■ Required action ■
Every line in the material below that includes "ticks" should be copied.

# # # #

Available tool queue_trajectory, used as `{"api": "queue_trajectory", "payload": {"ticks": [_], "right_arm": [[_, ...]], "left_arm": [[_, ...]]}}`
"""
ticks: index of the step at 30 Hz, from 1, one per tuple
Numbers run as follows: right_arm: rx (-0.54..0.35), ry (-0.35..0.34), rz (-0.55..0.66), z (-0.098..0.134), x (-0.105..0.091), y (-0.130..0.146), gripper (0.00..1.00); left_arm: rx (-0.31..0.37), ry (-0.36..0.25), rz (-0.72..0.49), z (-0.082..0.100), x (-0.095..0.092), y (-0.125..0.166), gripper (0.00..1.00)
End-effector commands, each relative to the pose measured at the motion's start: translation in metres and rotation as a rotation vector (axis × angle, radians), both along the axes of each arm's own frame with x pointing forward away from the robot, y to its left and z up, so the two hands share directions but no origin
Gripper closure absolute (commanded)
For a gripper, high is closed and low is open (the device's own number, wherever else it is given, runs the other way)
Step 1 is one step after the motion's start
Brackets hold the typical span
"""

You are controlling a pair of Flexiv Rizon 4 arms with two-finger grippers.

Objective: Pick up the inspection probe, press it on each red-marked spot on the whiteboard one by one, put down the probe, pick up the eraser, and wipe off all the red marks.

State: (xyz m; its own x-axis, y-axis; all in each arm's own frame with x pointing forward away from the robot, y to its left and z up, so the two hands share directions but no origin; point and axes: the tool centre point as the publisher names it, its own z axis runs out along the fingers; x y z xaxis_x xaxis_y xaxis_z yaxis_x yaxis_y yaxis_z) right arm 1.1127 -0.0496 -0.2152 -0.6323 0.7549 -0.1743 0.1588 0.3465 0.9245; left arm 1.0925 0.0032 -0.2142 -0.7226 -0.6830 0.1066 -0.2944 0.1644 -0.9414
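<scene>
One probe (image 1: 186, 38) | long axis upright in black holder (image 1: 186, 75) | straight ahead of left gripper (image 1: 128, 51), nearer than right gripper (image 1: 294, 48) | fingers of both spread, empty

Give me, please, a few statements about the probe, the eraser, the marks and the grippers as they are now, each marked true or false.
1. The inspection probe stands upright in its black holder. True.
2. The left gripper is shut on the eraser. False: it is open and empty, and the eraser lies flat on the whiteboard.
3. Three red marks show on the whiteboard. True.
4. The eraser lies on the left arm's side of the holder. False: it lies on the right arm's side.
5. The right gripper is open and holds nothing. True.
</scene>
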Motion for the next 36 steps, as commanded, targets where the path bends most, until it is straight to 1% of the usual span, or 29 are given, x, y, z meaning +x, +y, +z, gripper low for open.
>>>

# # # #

■ Problem solution ■
Available tool queue_trajectory, used as `{"api": "queue_trajectory", "payload": {"ticks": [_], "right_arm": [[_, ...]], "left_arm": [[_, ...]]}}`
ticks: index of the step at 30 Hz, from 1, one per tuple

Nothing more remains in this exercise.